A 2018 Kaiser Family Foundation report indicated that "another challenge to the availability of sterilization services is the growing number of acute care hospitals that are affiliated with the Catholic Church. These hospitals must adhere to the religious restrictions required by the U.S. Conference of Catholic Bishops, which prohibit the use of sterilization."
According to Rebecca Kluchin, Ph.D., associate professor of history at California State University, Sacramento and author of "Fit to Be Tied: Sterilization and Reproductive Rights in America, 1950-1980," paternalism has a long history in decisions about women's access to contraceptives.
"The issue now is related to access to surgery and continued ideas within medicine about who should have access to permanent contraception as well as persistent doubts about women's ability to make the decision to use permanent contraception," Kluchin explained.
Unfortunately, another barrier for many women is the need for a prescription to obtain birth control.

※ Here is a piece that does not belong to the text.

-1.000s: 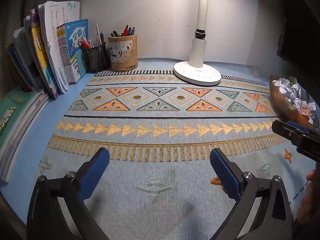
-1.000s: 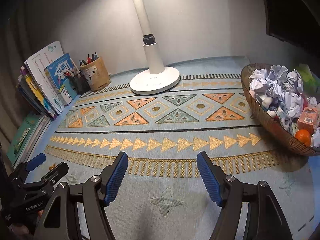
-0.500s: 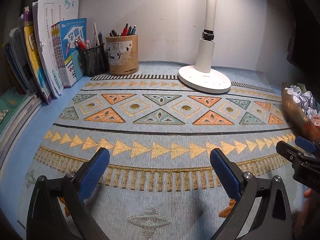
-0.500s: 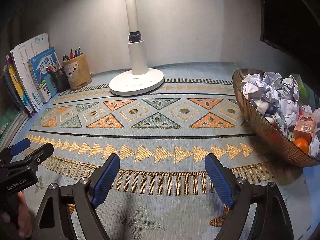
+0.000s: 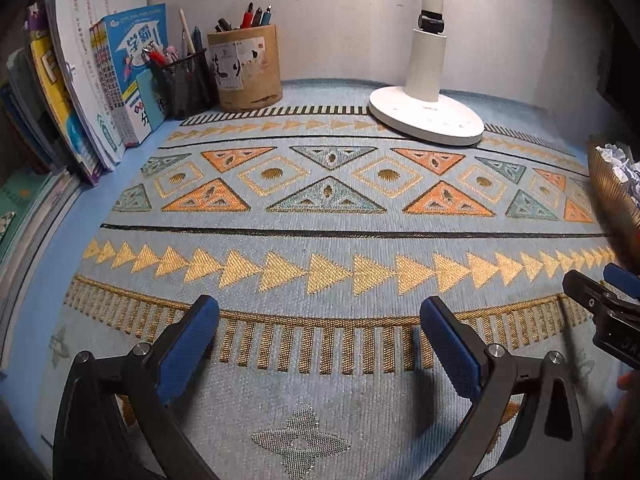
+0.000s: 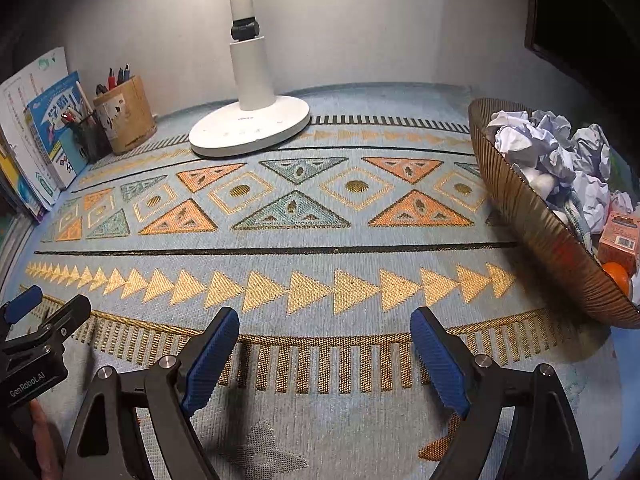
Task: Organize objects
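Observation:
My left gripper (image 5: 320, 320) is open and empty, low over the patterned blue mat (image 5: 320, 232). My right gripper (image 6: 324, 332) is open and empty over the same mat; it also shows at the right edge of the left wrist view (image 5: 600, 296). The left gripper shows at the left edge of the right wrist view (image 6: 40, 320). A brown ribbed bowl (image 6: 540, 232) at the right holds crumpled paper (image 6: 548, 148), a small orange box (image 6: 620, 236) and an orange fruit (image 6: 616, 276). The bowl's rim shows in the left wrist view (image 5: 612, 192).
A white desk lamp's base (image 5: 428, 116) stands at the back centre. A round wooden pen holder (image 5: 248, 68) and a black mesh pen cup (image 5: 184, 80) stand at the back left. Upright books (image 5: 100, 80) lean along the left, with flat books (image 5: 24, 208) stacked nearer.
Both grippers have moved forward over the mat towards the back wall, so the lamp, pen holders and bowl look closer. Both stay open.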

While this requirement is intended to ensure that women are using the best interventions for their body, it has the unintended consequence of allowing insurance companies to dictate what forms of birth control women can use based on what's covered and what's not.
Furthermore, a July 8, 2020 U.S. Supreme Court ruling allows employers to refuse to pay for contraceptives covered under their employee insurance plans. This means that even if a person is prescribed contraceptives, they may not be covered, leaving potentially millions of women paying out of pocket to prevent unwanted pregnancies.
The most recent study shows that as many as 45 percent of pregnancies are unintended. While this rate represents a decrease for the United States, according to the Centers for Disease Control and Prevention (CDC), we will likely see an increase in the coming years as the effects of this new ruling play out for women across the country.
Where to go for birth control
With so many barriers to care, what can women do to protect themselves from unwanted pregnancies? The answer comes in the form of nonprofit healthcare facilities that have the authority to use the same Supreme Court guidelines that allow for the denial of care to ensure care.
Nonprofits, such as Planned Parenthood and other public agencies, offer contraceptives and family planning services that ensure safe and affordable care to any individual. "We must meet each patient as an individual with no shame, no judgment, just pure compassion and expert medical care," Reed said.
These agencies provide sliding scales that offer payment plans for contraceptives or can provide prescriptions that women can use to seek contraceptives through mail services. Furthermore, Reed explains that at Planned Parenthood, "Our staff can help to set income-based fees and help our patients to apply for Medicaid to help with the cost."
With so many barriers to effective and safe contraceptive methods, nonprofit agencies and private medical providers are available to help you find the contraceptives you need, so you can take control of your health, regardless of the obstacles you face in finding care.